• **WHAT YOU SHOULD DO**: Look through the listing below for the line containing "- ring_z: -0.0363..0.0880". Copy it and each line after it up to and including the line containing "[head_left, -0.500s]", exactly, leaving out pictures.

• **TASK MATERIAL**:
▼

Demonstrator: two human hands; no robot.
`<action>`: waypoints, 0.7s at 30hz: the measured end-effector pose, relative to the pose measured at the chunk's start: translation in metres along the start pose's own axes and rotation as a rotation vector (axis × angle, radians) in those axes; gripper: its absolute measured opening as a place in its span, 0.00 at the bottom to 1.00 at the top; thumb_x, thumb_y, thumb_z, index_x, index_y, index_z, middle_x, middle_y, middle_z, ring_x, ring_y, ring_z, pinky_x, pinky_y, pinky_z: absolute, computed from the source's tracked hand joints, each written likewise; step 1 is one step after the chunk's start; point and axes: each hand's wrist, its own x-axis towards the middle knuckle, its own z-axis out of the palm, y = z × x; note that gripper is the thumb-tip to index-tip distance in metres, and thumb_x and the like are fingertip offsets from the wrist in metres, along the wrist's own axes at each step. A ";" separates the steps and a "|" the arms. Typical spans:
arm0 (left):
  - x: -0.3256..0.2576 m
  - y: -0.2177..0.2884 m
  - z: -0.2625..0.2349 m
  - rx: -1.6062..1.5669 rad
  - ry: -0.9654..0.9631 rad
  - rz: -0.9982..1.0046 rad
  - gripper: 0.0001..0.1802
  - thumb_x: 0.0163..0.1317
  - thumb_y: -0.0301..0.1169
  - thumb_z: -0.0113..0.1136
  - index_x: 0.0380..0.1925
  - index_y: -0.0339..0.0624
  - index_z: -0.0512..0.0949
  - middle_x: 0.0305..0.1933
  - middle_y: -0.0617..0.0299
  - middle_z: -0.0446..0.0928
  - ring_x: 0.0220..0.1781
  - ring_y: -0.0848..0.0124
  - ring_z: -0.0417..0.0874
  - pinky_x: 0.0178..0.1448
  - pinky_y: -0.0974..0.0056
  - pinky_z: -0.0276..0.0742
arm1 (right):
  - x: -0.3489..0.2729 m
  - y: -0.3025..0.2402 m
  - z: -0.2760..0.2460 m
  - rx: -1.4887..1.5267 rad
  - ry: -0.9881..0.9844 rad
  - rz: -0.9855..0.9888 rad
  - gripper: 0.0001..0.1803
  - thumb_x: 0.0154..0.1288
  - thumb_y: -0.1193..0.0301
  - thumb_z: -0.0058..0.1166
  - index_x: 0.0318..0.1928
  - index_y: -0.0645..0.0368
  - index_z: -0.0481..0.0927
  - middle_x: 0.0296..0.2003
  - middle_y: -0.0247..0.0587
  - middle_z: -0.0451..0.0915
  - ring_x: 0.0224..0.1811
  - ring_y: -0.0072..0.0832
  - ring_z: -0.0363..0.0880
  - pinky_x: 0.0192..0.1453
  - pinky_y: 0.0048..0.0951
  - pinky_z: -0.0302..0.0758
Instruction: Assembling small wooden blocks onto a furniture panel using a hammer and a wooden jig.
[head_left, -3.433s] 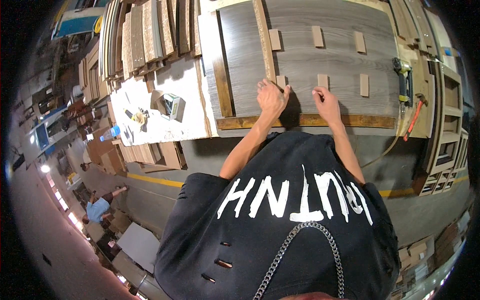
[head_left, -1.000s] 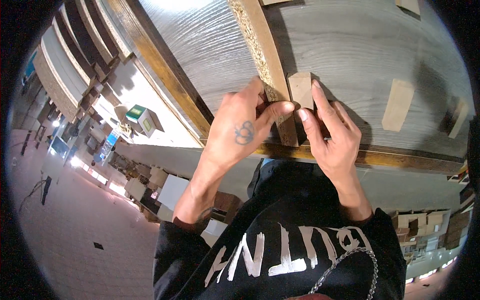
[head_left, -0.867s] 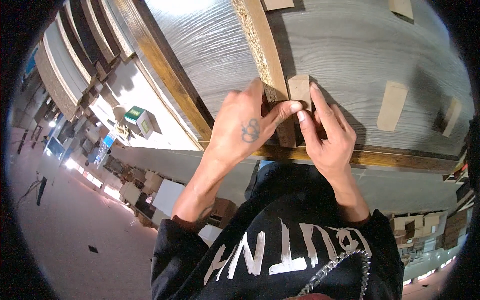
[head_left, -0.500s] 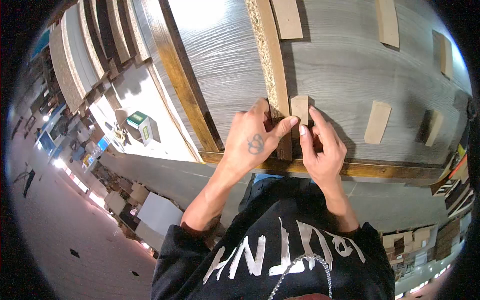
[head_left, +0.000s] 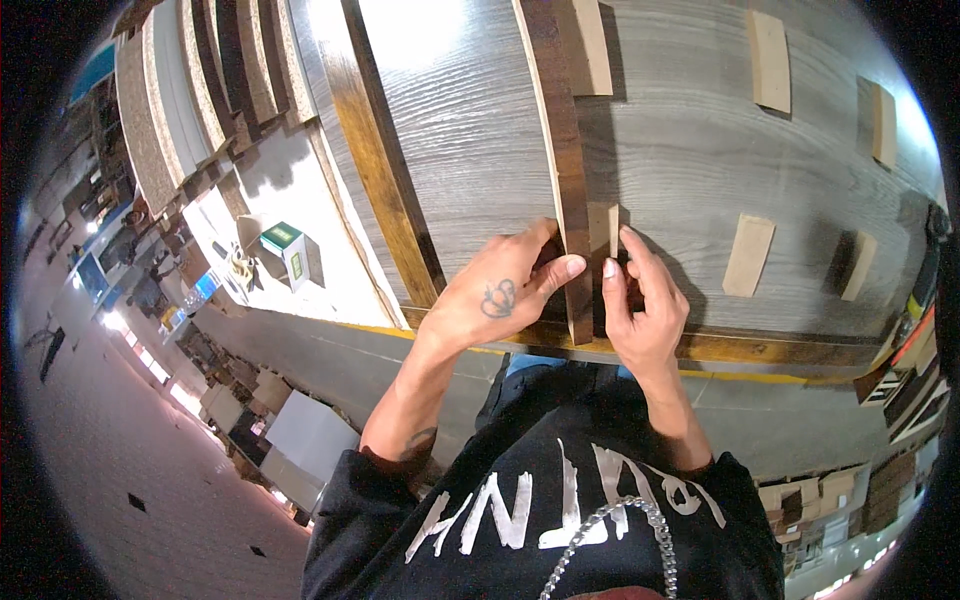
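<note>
Dark strip (head_left: pixel 568 160): runs from the top edge of the frame down to the centre, over the grey board (head_left: pixel 450 150); its lower end overlaps the brown rail (head_left: pixel 770 352). Whether it leans, I cannot tell.
Left hand (head_left: pixel 495 290): grasps the dark strip near its lower end, thumb across it and fingers on its left side (fingertips partly hidden).
Right hand (head_left: pixel 650 305): loosely curled just right of centre, index fingertip at the right side of a small block (head_left: pixel 612 230); whether it pinches the block or merely touches it, I cannot tell.
Small block: at the centre, close along the right of the dark strip, which hides part of it; contact between the two is unclear.
Other blocks: one pale block (head_left: pixel 592 50) beside the dark strip at upper centre, and more spread over the right of the frame.
Left of frame: a slanting brown bar (head_left: pixel 385 170) on the grey board, and beyond it a green-and-white box (head_left: pixel 285 250).
Tipping risk: the far end shows no hand on it, so a twist at the near end could swing or tip the dark strip.
Nudging risk: if the small block is loose, a sideways push from the dark strip or the index finger could skew it.
Pinching risk: the right fingertips are close enough to get caught should the dark strip fall rightward.
</note>
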 end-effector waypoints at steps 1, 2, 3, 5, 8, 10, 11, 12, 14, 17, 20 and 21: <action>-0.001 0.003 -0.001 0.010 0.008 -0.024 0.21 0.70 0.41 0.59 0.36 0.28 0.74 0.18 0.39 0.72 0.19 0.47 0.76 0.29 0.50 0.68 | 0.000 0.000 0.000 -0.002 -0.011 0.007 0.20 0.64 0.75 0.62 0.56 0.65 0.79 0.26 0.41 0.78 0.22 0.25 0.75 0.24 0.27 0.72; -0.002 0.000 -0.001 0.010 0.015 -0.024 0.21 0.70 0.41 0.59 0.36 0.28 0.74 0.18 0.39 0.72 0.19 0.47 0.76 0.29 0.50 0.68 | 0.000 0.000 -0.001 -0.003 -0.022 0.014 0.19 0.65 0.75 0.61 0.56 0.66 0.79 0.26 0.42 0.78 0.21 0.26 0.75 0.23 0.27 0.72; 0.000 -0.004 0.000 0.020 0.019 -0.030 0.21 0.70 0.41 0.59 0.36 0.28 0.74 0.19 0.40 0.73 0.21 0.49 0.78 0.29 0.51 0.70 | 0.000 0.000 -0.001 -0.003 -0.022 0.008 0.19 0.65 0.75 0.61 0.56 0.66 0.79 0.26 0.42 0.78 0.21 0.26 0.75 0.23 0.27 0.72; 0.000 -0.004 -0.004 0.031 0.030 -0.034 0.21 0.70 0.42 0.59 0.36 0.28 0.74 0.19 0.40 0.74 0.22 0.52 0.81 0.29 0.53 0.72 | -0.001 0.001 -0.002 0.009 -0.034 0.033 0.19 0.65 0.75 0.61 0.56 0.66 0.79 0.26 0.42 0.78 0.21 0.26 0.75 0.24 0.27 0.72; -0.002 -0.004 -0.011 -0.104 0.014 -0.190 0.22 0.70 0.41 0.59 0.30 0.28 0.75 0.20 0.45 0.78 0.31 0.61 0.89 0.33 0.58 0.79 | 0.000 -0.002 -0.002 0.010 -0.022 0.031 0.19 0.65 0.75 0.61 0.56 0.66 0.79 0.26 0.41 0.78 0.21 0.25 0.74 0.24 0.27 0.72; -0.003 -0.008 -0.012 -0.110 0.025 -0.167 0.22 0.70 0.40 0.59 0.28 0.27 0.75 0.20 0.45 0.78 0.31 0.61 0.89 0.33 0.58 0.79 | 0.000 -0.001 -0.001 0.018 -0.016 0.019 0.18 0.66 0.74 0.60 0.55 0.66 0.79 0.27 0.41 0.79 0.21 0.24 0.75 0.23 0.27 0.71; -0.004 -0.008 -0.012 -0.119 0.033 -0.144 0.21 0.70 0.38 0.59 0.27 0.27 0.76 0.20 0.45 0.78 0.31 0.61 0.89 0.33 0.59 0.79 | 0.000 -0.002 -0.002 0.020 -0.015 0.018 0.18 0.66 0.74 0.60 0.55 0.66 0.79 0.27 0.41 0.79 0.21 0.24 0.75 0.23 0.27 0.71; -0.005 -0.007 -0.012 -0.118 0.032 -0.143 0.21 0.70 0.38 0.59 0.27 0.27 0.76 0.20 0.45 0.78 0.31 0.61 0.89 0.33 0.59 0.79 | 0.000 -0.002 -0.002 0.016 -0.017 0.013 0.18 0.66 0.74 0.60 0.55 0.66 0.79 0.27 0.41 0.79 0.21 0.24 0.75 0.22 0.27 0.71; -0.007 -0.005 -0.012 0.119 0.080 -0.013 0.18 0.69 0.35 0.61 0.26 0.28 0.77 0.21 0.48 0.79 0.31 0.62 0.89 0.34 0.60 0.80 | 0.002 -0.002 -0.003 0.012 -0.018 0.009 0.18 0.67 0.74 0.60 0.55 0.66 0.79 0.27 0.41 0.79 0.20 0.24 0.75 0.22 0.27 0.71; -0.002 -0.015 -0.007 -0.043 0.095 0.031 0.15 0.67 0.33 0.63 0.30 0.28 0.81 0.21 0.53 0.80 0.29 0.63 0.88 0.35 0.61 0.81 | 0.003 -0.002 -0.002 0.011 -0.003 -0.040 0.18 0.67 0.74 0.60 0.55 0.66 0.79 0.27 0.41 0.79 0.20 0.24 0.75 0.21 0.27 0.70; 0.004 -0.007 -0.007 -0.216 0.105 -0.122 0.16 0.63 0.33 0.67 0.44 0.29 0.82 0.28 0.53 0.83 0.33 0.63 0.87 0.39 0.61 0.82 | 0.004 0.000 -0.003 0.003 -0.014 -0.009 0.18 0.67 0.75 0.59 0.55 0.66 0.78 0.26 0.42 0.79 0.19 0.25 0.75 0.21 0.27 0.70; 0.004 -0.003 -0.006 -0.217 0.105 -0.123 0.16 0.63 0.33 0.67 0.44 0.29 0.82 0.28 0.53 0.83 0.33 0.63 0.87 0.39 0.61 0.82 | 0.004 0.000 -0.002 0.002 -0.009 -0.030 0.17 0.67 0.75 0.59 0.55 0.67 0.78 0.26 0.42 0.79 0.19 0.25 0.75 0.21 0.28 0.70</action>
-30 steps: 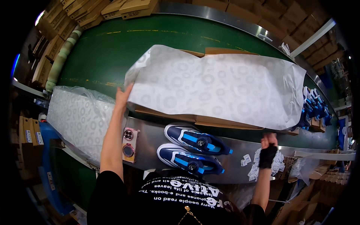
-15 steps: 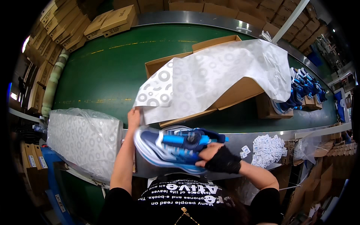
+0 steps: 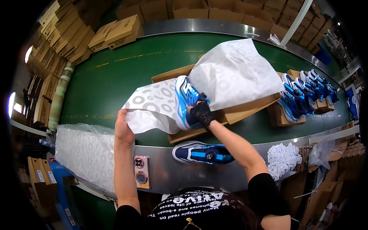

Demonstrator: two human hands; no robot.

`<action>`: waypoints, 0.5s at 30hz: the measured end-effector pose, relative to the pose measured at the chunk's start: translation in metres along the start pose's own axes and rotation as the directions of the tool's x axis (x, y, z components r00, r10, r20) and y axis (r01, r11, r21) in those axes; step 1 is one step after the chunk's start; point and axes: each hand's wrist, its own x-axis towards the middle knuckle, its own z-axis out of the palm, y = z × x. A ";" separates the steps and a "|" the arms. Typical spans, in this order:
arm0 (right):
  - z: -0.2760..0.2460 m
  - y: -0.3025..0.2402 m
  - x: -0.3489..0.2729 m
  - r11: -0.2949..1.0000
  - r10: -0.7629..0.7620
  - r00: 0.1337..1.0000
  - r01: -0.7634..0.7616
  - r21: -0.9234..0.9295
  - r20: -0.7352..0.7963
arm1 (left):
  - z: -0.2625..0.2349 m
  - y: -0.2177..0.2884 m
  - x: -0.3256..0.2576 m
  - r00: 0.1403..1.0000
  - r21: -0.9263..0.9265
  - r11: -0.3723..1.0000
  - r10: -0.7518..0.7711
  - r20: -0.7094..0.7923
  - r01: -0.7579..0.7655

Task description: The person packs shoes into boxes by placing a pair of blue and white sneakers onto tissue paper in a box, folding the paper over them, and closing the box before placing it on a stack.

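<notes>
1. The navy, white and bright-blue sports shoe point(image 3: 186, 101) is up in the air or just resting, I can't tell which, over the middle of an open brown cardboard box point(image 3: 251, 111); its white sole faces left.
2. The right hand point(image 3: 201, 114), in a black fingerless glove, has its grip closed around the shoe's upper, seemingly because that leaves the sole free.
3. The left hand point(image 3: 124, 128), bare, has its grip pinched on a near corner of the thin white paper with grey rings point(image 3: 153, 99), apparently to keep that end spread out. The paper lies across the box and hides most of its inside; towards the right it rises in a loose flap.
4. A matching shoe point(image 3: 203, 152) lies on the steel worktop point(image 3: 165, 172) just below the box, likely left there for easy reach. The right forearm crosses above its end.
5. Left of that shoe sits a pink-framed phone point(image 3: 142, 172); to the right, a heap of small white packets point(image 3: 283, 159).
6. Further out, a plastic-wrapped paper stack point(image 3: 86, 153) stands beside the left forearm, hemming in that side. More blue shoes point(image 3: 291, 103) sit on boxes along the green belt point(image 3: 99, 84), and piled shoeboxes point(image 3: 65, 34) fill the far left.
</notes>
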 end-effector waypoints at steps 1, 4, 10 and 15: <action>0.008 -0.006 -0.005 0.996 -0.001 0.999 0.004 0.090 -0.037 | 0.008 0.000 -0.001 0.998 -0.021 0.999 -0.037 0.046 0.038; 0.012 -0.017 -0.010 0.989 0.084 0.995 -0.078 0.123 -0.046 | 0.036 -0.011 0.000 0.999 -0.055 0.998 -0.014 0.043 0.017; -0.003 -0.045 -0.018 0.813 0.364 0.862 -0.479 0.330 0.354 | 0.003 -0.021 0.007 0.949 0.223 0.960 0.098 0.299 -0.170; 0.043 -0.012 -0.028 0.995 0.089 0.974 -0.098 -0.032 -0.210 | -0.014 -0.046 -0.001 0.934 0.797 0.533 0.343 0.103 -0.284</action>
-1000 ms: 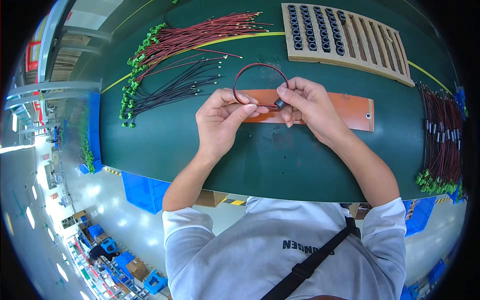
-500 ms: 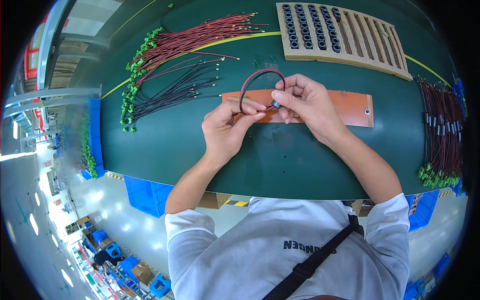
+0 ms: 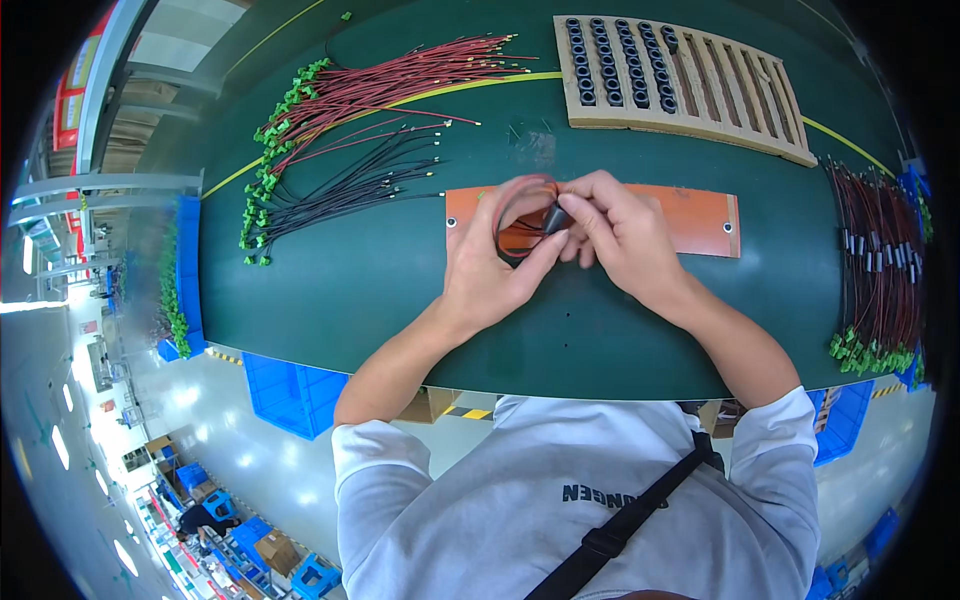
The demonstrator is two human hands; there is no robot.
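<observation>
Above the middle of an orange strip [image 3: 700,225], both hands are close together around a small black ferrite core [image 3: 555,216], a short cylinder. My left hand [image 3: 485,255] curls round a loop of red and black wires [image 3: 508,205], its thumb tip near the core's lower end. Thumb and fingers of my right hand [image 3: 620,225] pinch the core from the right. The wires bend back toward the core; fingers hide whether they pass through it. Similar black rings stand in rows in a slotted cardboard-coloured rack [image 3: 690,128] at the far right.
Red wires [image 3: 400,75] and black wires [image 3: 340,190] with green connectors lie at the far left of the green table [image 3: 640,340]. Finished-looking wire bundles with grey cylinders [image 3: 885,262] lie at the right edge. Blue bins [image 3: 290,395] stand below the front edge.
My left hand has turned more upright and moved slightly right, its thumb now by the core. The wire loop has shrunk and turned. The core sits more upright between the hands.
</observation>
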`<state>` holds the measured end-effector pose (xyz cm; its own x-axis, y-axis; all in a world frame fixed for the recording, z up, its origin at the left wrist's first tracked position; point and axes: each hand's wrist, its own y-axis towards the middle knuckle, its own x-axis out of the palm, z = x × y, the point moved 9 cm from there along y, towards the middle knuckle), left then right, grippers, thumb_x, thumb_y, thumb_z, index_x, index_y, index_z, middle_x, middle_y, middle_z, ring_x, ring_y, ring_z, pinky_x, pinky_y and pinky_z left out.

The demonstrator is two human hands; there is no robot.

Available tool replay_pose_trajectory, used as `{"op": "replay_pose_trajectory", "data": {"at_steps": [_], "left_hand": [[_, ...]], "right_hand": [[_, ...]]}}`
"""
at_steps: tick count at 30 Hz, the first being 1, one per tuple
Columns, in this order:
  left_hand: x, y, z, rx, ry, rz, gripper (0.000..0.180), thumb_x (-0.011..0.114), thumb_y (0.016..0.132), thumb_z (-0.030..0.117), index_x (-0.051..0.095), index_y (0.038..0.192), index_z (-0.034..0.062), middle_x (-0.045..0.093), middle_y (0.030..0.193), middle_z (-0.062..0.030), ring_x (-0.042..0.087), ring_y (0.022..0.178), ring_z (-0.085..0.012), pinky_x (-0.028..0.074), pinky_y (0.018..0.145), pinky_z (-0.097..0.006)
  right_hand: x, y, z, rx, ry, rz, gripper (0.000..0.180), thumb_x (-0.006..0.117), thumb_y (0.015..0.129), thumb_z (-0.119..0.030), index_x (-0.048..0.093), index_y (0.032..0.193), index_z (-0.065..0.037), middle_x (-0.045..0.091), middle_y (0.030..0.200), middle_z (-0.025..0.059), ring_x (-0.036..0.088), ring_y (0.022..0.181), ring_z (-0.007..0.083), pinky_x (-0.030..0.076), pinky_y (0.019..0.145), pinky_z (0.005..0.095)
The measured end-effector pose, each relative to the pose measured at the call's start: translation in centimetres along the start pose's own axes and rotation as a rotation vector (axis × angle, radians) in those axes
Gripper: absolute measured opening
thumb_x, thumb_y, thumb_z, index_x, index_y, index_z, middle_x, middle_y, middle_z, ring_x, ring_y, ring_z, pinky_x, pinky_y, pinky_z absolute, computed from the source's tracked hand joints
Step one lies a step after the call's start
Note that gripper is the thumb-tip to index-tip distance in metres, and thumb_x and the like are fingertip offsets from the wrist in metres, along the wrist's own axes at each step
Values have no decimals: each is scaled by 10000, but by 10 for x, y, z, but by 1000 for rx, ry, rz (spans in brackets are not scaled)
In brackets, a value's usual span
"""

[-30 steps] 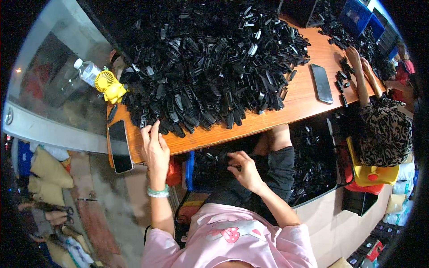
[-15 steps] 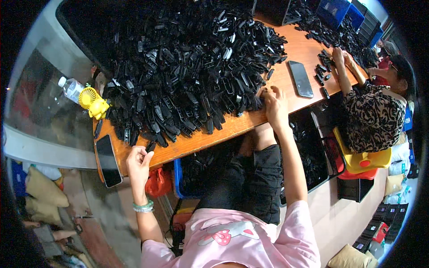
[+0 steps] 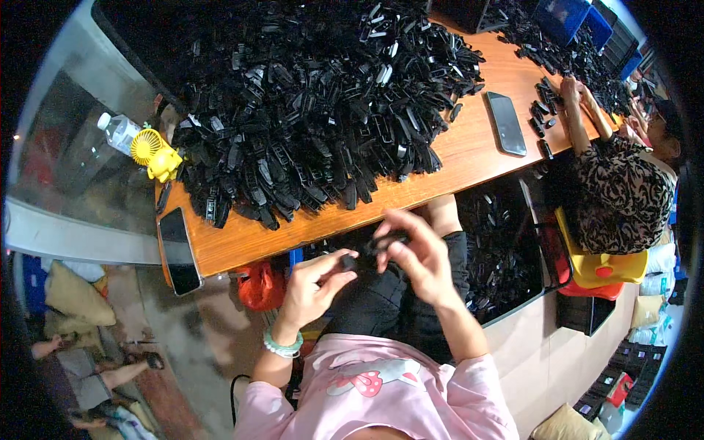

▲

• **REPLY TO THE TASK**:
  - ring_z: -0.0363..0.0880
  - pinky_x: 0.0192..0.1453
  - pinky_y: 0.0048..0.0951
  - pinky_z: -0.0302..0.0758
Instruction: Assembling small wooden blocks onto a furniture panel using a hammer and a wooden jig.
[head_left, -3.433s] 
[head_left, -1.000s] 
[head_left, -0.867s] 
[head_left, -0.500s] 

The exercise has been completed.